Updated on 2025-05-22 GMT+08:00

Questions and Checklists

During application resilience design, this checklist can help identify areas for improvement and guide their enhancement. Each item in the checklist represents a best practice, which will be explained in detail in the next section.

Question

Checklist/Best Practice

RES01 What redundancy technologies do you use to ensure the high availability of your application system?

  1. High-availability deployment of application components
  2. Multi-location deployment of application components
  3. Anti-affinity for cloud servers

RES02 How do you back up critical data in your application?

  1. Identify and back up critical data that needs to be backed up.
  2. Automatically back up data.
  3. Periodically restore data from backups.

RES03 How do you enable cross-AZ disaster recovery for your application?

  1. Cross-AZ cluster deployment
  2. Cross-AZ data synchronization
  3. Interconnection with DR arbitrator for automatic switchover
  4. Disaster recovery management

RES04 How do you deploy cross-region or cross-cloud disaster recovery for your application?

  1. Define the RPO and RTO for the application system.
  2. Deploy the DR system to meet the DR objectives.
  3. Automate the DR process.
  4. Regularly perform DR drills to confirm that the recovery can meet objectives.
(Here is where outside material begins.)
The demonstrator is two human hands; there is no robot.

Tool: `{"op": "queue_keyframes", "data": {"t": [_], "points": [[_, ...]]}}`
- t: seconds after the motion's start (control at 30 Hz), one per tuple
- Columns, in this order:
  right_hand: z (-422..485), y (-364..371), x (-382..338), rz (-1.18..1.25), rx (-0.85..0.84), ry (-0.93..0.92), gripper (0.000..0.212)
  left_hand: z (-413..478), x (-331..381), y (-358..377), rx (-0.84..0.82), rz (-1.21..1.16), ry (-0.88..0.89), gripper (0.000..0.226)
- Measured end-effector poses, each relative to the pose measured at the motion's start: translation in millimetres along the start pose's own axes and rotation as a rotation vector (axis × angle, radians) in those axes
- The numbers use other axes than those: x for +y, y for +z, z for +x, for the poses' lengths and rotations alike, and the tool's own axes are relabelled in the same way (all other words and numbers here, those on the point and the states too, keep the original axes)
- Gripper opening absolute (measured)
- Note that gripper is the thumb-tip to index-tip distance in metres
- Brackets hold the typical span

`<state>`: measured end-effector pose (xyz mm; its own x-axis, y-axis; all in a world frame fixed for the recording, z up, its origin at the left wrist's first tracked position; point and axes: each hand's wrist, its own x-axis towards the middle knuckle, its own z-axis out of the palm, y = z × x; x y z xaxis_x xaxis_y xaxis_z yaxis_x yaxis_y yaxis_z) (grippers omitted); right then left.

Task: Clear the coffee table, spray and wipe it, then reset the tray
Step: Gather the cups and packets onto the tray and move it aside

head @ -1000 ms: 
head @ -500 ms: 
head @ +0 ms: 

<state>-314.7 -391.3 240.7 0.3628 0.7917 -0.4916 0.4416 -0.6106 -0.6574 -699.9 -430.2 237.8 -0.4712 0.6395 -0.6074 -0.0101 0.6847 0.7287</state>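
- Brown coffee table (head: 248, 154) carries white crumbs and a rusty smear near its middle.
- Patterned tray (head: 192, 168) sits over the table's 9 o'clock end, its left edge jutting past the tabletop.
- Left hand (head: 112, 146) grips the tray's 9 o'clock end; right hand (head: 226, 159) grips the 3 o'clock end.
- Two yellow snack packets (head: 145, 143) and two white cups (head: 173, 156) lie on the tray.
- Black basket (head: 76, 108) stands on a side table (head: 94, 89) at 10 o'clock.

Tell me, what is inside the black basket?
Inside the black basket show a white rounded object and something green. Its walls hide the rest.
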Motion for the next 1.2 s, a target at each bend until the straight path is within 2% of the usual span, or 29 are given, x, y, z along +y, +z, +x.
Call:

RES05 How do you ensure high availability of the networks?

  1. Ensure high availability for network connections.
  2. Avoid unnecessarily exposing network addresses.
  3. Isolate network bandwidth allocated to services using different traffic models.
  4. Reserve IP resources for expansion and high availability.

RES06 How do you detect faults?

  1. Fault mode analysis
  2. Fault detection
  3. Subhealth detection

RES07 How do you monitor application system resources?

  1. Define key metrics and thresholds and monitor such metrics.
  2. Monitor logging
  3. Send notifications when exceptions are detected.
  4. Store and analyze monitoring data.
  5. Track requests end to end.

RES08 How do you reduce the impact of dependencies?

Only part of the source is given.